# Problem requirements
Every line of the data that includes "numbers" should be copied out.

Data excerpts:

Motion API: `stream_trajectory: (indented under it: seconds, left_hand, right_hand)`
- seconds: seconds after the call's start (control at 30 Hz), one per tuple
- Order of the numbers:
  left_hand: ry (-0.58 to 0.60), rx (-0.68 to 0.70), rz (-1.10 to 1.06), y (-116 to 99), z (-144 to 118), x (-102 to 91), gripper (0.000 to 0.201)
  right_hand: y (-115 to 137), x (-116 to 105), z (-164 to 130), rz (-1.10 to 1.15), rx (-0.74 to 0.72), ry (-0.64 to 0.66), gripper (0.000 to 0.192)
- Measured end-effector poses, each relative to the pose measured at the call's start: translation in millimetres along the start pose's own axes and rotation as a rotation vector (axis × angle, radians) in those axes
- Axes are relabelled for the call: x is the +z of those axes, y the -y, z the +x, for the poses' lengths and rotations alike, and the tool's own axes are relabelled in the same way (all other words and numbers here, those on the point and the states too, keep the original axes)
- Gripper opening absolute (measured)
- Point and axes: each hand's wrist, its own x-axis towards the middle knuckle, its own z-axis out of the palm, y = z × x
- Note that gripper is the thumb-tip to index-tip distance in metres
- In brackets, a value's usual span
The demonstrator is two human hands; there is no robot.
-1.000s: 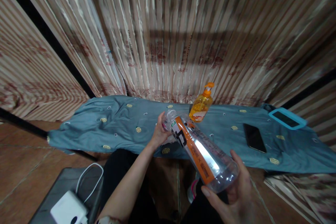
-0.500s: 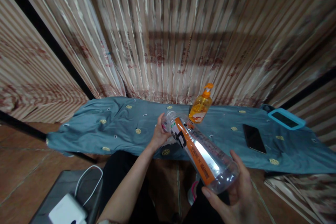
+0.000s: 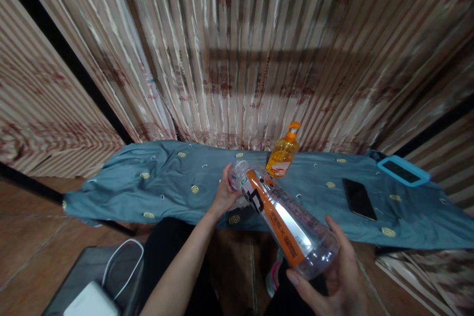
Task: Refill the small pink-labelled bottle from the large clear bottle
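A large clear plastic bottle [image 3: 287, 219] with an orange and white label slants across the middle, its open neck up and to the left, its base low on the right. Wrapped round the neck end is my left hand [image 3: 225, 191], partly hidden behind the bottle. My right hand [image 3: 338, 276] grips the base between thumb and fingers. Just beyond the bottle, an orange pump bottle [image 3: 282, 154] of yellow-orange liquid stands upright on the cloth-covered table. The plastic bottle looks empty.
A blue-grey cloth [image 3: 170, 173] with pineapple prints covers the narrow table. On its right lie a black phone [image 3: 359, 199] and a blue-framed device [image 3: 403, 170]. A white charger [image 3: 92, 301] with a cable rests on a dark stool [image 3: 70, 276] at lower left. Striped curtains [image 3: 237, 59] hang behind.
The view has tilted up slightly, so everything sits a little lower in the picture. Both hands keep hold of the bottle, which has barely moved.
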Motion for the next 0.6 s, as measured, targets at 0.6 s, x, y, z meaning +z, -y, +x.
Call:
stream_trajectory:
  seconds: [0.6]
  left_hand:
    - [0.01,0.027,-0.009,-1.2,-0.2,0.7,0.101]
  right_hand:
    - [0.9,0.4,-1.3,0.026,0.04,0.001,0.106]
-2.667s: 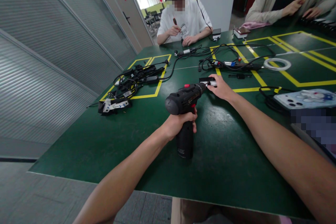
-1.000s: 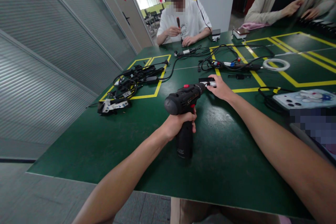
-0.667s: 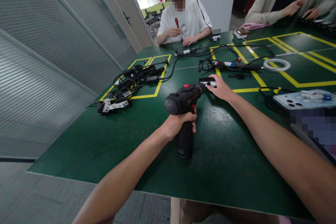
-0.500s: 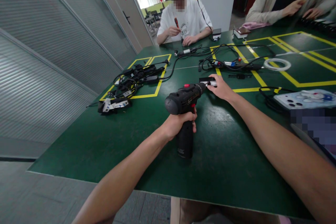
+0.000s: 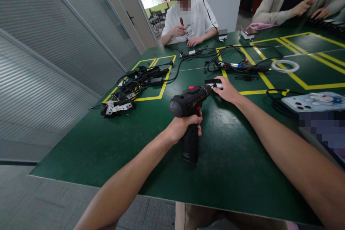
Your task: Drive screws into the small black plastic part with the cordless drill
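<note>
A black cordless drill [image 5: 188,102] with red switches is gripped round its handle by my left hand [image 5: 184,125], its chuck pointing away and to the right. Just beyond the chuck lies a small black-and-white block [image 5: 211,82] on the green table [image 5: 151,143]. My right hand [image 5: 225,89] holds that block at its right end, fingers closed on it. The tip of the drill meets or nearly meets the block; the chuck hides part of this, so I cannot tell whether they touch.
Bundled black cables [image 5: 142,79] lie at the left, beside a black-and-white packet [image 5: 118,109]. Further right are a pen-like electric tool [image 5: 242,67], a white ring [image 5: 285,66] and a phone [image 5: 315,100]. Across the table a person [image 5: 188,18] holds a screwdriver [image 5: 181,21]; another person sits far right.
Almost nothing differs. The drill, the block and both my hands keep their places; the person across the table has shifted the screwdriver very slightly.
</note>
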The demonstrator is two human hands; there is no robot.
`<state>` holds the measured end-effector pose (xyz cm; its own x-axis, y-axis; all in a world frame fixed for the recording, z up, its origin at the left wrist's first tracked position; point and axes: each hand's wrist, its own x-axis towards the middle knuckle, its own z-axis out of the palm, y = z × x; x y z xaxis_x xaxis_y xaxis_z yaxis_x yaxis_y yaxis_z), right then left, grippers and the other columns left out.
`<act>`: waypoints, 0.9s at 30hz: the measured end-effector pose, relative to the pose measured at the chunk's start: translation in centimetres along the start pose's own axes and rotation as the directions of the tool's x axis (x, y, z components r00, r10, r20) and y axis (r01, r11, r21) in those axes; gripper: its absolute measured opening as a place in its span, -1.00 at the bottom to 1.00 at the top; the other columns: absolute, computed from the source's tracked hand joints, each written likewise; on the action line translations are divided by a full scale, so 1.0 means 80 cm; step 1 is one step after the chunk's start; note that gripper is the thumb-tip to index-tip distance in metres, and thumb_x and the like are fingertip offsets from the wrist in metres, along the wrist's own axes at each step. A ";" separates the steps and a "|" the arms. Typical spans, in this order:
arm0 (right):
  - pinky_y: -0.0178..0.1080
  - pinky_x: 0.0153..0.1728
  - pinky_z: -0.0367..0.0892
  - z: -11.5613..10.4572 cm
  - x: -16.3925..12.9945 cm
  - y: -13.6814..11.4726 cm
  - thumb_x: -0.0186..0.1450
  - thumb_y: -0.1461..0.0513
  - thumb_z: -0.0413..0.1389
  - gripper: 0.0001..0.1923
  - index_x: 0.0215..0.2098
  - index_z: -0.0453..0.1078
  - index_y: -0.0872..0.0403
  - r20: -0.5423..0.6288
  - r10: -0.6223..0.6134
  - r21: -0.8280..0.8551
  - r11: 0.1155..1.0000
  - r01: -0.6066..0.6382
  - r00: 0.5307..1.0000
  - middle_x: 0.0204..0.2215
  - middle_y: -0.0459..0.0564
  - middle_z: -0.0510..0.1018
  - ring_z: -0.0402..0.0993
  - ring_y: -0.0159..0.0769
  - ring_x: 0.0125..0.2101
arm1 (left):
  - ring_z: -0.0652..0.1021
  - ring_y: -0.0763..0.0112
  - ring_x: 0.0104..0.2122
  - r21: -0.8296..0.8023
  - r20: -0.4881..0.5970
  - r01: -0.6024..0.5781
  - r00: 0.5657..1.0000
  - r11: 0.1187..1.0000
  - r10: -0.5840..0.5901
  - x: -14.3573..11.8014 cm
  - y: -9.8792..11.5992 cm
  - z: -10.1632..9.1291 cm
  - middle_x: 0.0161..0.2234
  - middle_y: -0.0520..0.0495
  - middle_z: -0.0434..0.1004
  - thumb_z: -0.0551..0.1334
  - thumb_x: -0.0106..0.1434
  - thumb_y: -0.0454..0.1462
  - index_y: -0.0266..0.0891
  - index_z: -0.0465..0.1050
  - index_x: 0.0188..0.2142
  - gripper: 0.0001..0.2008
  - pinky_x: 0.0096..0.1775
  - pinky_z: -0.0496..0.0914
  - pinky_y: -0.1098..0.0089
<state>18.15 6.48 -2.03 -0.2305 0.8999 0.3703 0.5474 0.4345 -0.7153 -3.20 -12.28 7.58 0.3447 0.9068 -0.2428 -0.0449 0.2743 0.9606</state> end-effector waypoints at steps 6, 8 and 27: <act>0.05 0.12 0.26 0.001 0.001 0.002 0.19 0.17 0.16 -0.50 0.09 0.24 -0.03 0.001 0.000 -0.006 1.000 0.000 1.000 -0.01 0.10 0.29 0.33 -0.05 0.02 | 0.50 0.47 -0.60 -0.001 0.006 -0.011 1.000 1.000 0.011 0.000 0.001 0.001 -0.45 0.04 0.38 0.23 0.08 -0.30 -0.28 0.31 -0.31 -0.83 -0.47 0.34 0.40; 0.05 0.12 0.26 0.001 0.001 0.002 0.19 0.17 0.16 -0.50 0.10 0.24 -0.02 0.002 -0.003 -0.004 1.000 0.003 1.000 -0.01 0.12 0.29 0.33 -0.05 0.02 | 0.49 0.46 -0.60 0.004 0.000 -0.009 1.000 1.000 0.009 0.000 0.001 0.001 -0.48 0.05 0.36 0.24 0.08 -0.29 -0.28 0.31 -0.32 -0.83 -0.47 0.33 0.40; 0.06 0.11 0.26 0.001 0.002 0.003 0.19 0.17 0.16 -0.50 0.09 0.24 -0.03 0.003 -0.006 0.009 1.000 0.006 1.000 0.03 0.12 0.29 0.31 -0.03 0.06 | 0.49 0.46 -0.61 0.008 -0.014 -0.011 1.000 1.000 0.011 0.000 0.000 0.002 -0.49 0.06 0.35 0.23 0.08 -0.28 -0.28 0.31 -0.31 -0.82 -0.48 0.32 0.40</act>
<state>18.20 6.72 -2.21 -0.2363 0.8975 0.3723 0.5390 0.4399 -0.7183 -3.05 -12.30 7.60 0.3308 0.9142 -0.2342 -0.0407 0.2617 0.9643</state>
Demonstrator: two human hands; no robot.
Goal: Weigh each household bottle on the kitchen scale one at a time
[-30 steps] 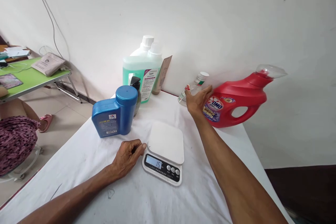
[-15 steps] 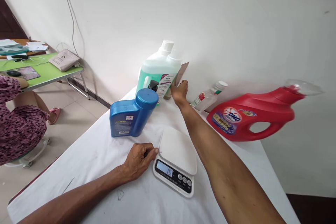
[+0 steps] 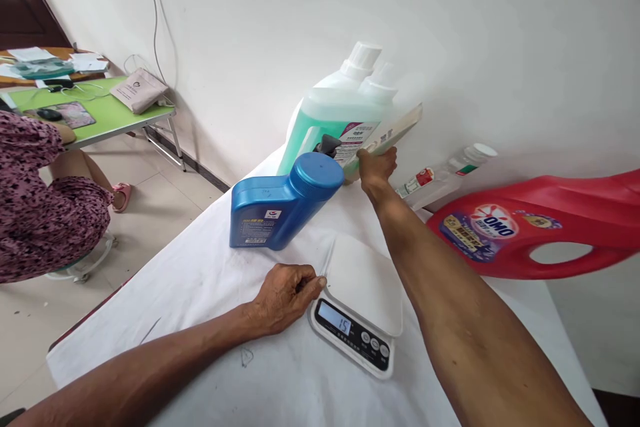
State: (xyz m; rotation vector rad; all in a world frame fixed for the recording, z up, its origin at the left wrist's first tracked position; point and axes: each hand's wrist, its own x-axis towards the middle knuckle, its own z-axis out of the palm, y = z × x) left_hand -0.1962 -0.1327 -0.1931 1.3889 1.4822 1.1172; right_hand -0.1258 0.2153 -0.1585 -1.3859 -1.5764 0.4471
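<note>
My left hand (image 3: 287,297) lies curled on the white cloth, its thumb tip touching the left edge of a white kitchen scale (image 3: 367,287). I see nothing inside its fingers. The scale's plate is bare and its display reads 15. My right hand (image 3: 379,168) reaches toward the wall, closed around a flat, pale packet (image 3: 397,130) with print on its face. The packet tilts to the right; its lower part is partly hidden by the hand. Close behind it stands a jug of green liquid (image 3: 320,113). A blue plastic bottle (image 3: 267,210) stands left of the scale.
A red OMO detergent bottle (image 3: 505,220) and a clear bottle (image 3: 435,180) lean by the wall on the right. Behind the green jug is another white-capped bottle (image 3: 383,83). At left, a person (image 3: 55,193) sits by a green table (image 3: 97,123).
The flat packet has tipped to the right in my right hand, showing more of its printed face. The view has shifted left. My left hand stays against the scale.
</note>
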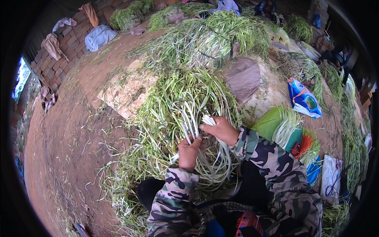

# Response
- Order of the numbers:
- Axes are relabelled for the call: x is the +z of those axes, y the -y, z the +x, for the poses' lengths and rotations alike, and the tool's own axes are relabelled in the same way (all other words and numbers here, those on the point and the states too, keep the original axes)

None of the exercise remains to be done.